Approximation of relative abundance of each sequence type (ST) from metagenomic data was performed using the workflow called 'Bayesian Identification of Bacteria (BIB)' (1), and followed recommended workflow from the author's github (https://github.com/PROBIC/BIB).
First, the genome assembly of each ST and metagenomic data are required. As an initial step, core-alignment of all the STs need to be extracted.
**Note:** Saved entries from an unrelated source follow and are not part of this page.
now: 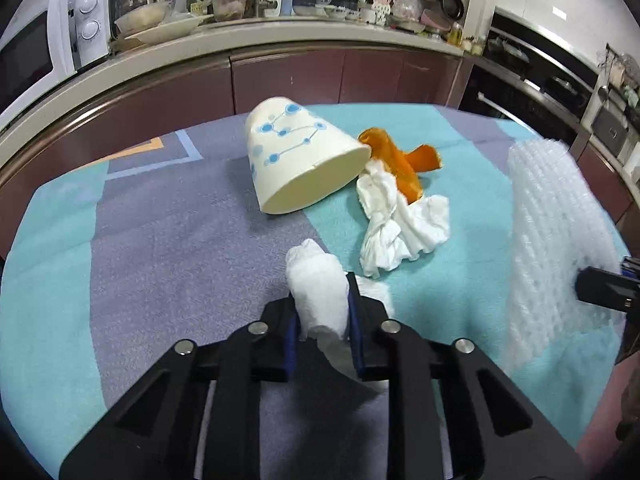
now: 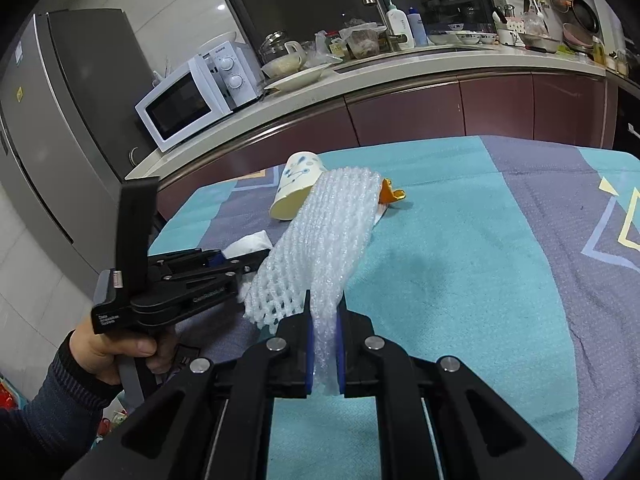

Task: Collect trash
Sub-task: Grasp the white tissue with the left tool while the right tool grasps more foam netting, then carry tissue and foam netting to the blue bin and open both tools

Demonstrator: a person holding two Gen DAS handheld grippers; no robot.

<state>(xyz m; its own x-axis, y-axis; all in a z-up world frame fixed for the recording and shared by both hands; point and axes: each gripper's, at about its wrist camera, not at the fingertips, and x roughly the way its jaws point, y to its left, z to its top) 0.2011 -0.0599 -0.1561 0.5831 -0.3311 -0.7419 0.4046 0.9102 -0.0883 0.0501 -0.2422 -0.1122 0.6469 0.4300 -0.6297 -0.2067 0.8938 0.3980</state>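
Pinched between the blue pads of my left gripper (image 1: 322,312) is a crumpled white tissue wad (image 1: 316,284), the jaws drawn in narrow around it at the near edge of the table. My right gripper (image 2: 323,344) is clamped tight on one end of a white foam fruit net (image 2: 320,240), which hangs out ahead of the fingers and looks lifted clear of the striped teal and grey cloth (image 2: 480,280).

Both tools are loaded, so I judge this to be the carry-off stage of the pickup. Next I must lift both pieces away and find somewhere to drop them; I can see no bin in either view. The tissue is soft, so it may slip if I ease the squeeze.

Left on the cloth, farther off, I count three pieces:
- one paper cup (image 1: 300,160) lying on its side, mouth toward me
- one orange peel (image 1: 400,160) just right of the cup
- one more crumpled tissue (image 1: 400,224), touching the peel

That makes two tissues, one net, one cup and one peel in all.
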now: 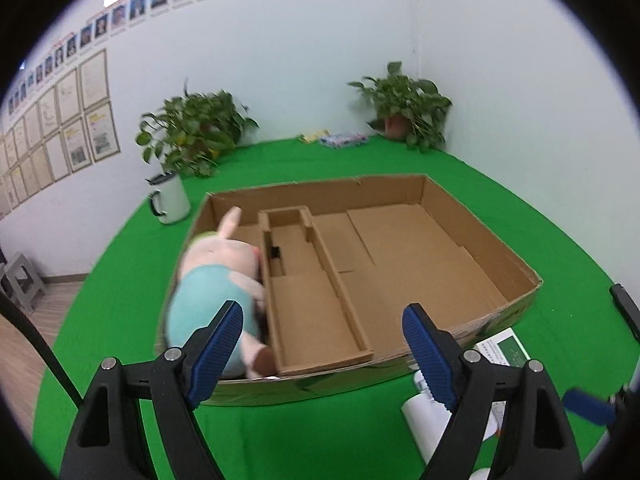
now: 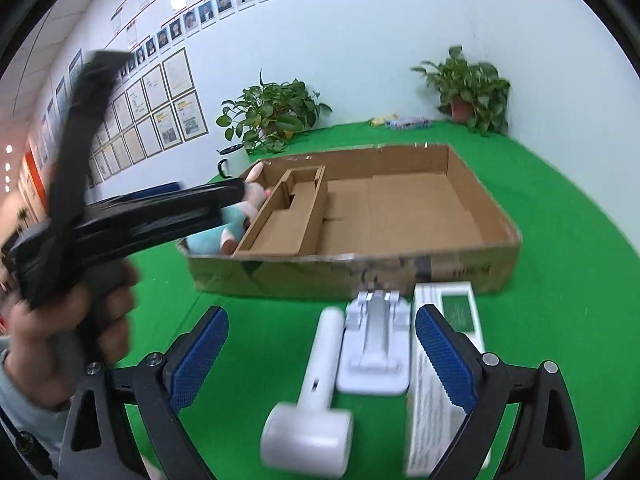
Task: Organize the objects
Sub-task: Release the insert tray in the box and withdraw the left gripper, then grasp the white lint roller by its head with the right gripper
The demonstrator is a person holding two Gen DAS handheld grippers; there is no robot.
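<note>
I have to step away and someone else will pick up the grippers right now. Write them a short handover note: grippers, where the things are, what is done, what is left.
Left gripper: open, empty, above the near edge of the cardboard box.
Right gripper: open, empty, over the white items on the green table, in front of the box.
Done: the plush toy lies in the box's left compartment.
Left: the white handheld device, the white stand and the white-and-green carton lie outside the box; the middle and large right compartments are empty.
The white mug stands beyond the box's far left corner.
</note>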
This process requires progressiveMauve (2).
$ progressiveMauve --output=full_alignment.xmfa ST_X_assembly.fasta ST_Y_assembly.fasta ST_Z_assembly.fasta
$ stripSubsetLCBs full_alignment.xmfa full_alignment.xmfa.bbcols core_alignment.xmfa 500 4
And change xmfa format to fasta, and remove gaps, which are generated during the alignment.
$ perl xmfa2fasta.pl --file core_alignment.xmfa > core_alignment.fasta
$ sed 's/-//g' core_alignment.fasta > core_alignment_gapless.fasta
Once the fasta-formatted core alignment is ready, the metagenome data need to be aligned to the core alignment (core_alignment_gapless.fasta), using Bowtie2 (3).
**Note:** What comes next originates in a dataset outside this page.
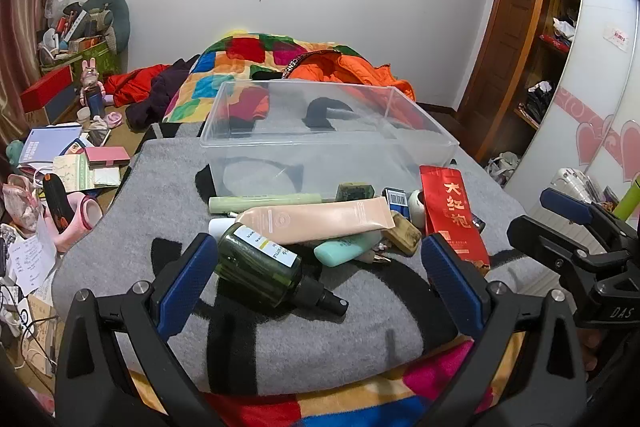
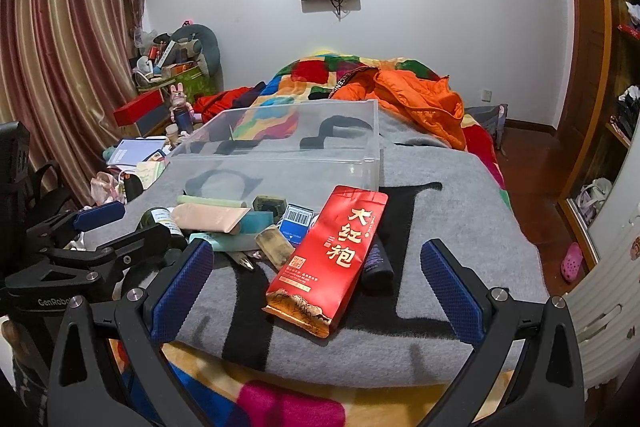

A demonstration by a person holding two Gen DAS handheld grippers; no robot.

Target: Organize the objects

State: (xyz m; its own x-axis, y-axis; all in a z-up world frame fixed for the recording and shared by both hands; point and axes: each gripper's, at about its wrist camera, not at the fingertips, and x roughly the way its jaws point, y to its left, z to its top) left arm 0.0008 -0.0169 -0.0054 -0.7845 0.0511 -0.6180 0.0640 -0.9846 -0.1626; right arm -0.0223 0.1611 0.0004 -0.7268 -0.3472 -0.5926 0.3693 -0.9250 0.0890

$ bowtie2-build core_alignment_gapless.fasta core_alignment_gapless
$ bowtie2 -x core_alignment_gapless -U metagenome_reads.fastq -S metagenome_aligned.sam -a
Then, estimate the abundances of different STs using the alignment (metagenome_alignment.sam) and the core alignment (core_alignment_gapless.fasta), using BitSeq (4)
$ parseAlignment metagenome_aligned.sam -o alignment_info.prob --trSeqFile core_alignment_gapless.fasta --trInfoFile genome_info.tr --uniform --verbose
$ estimateVBExpression -o final_abun lignment_info.prob -t genome_info.tr
After successfully finish the pipeline, user should have a file named 'final_abun.m_alphas', which illustrates the abundance of each ST in the metagenome data.
References
- Sankar A, et al. Microb Genom. 2016.
- Darling AE, Mau B, and Perna NT. PLoS ONE. 2010.
- Langmead B, and Salzberg SL. Nat. Methods. 2012.
- Glaus P, Honkela A, and Rattray M. Bioinformatics. 2012.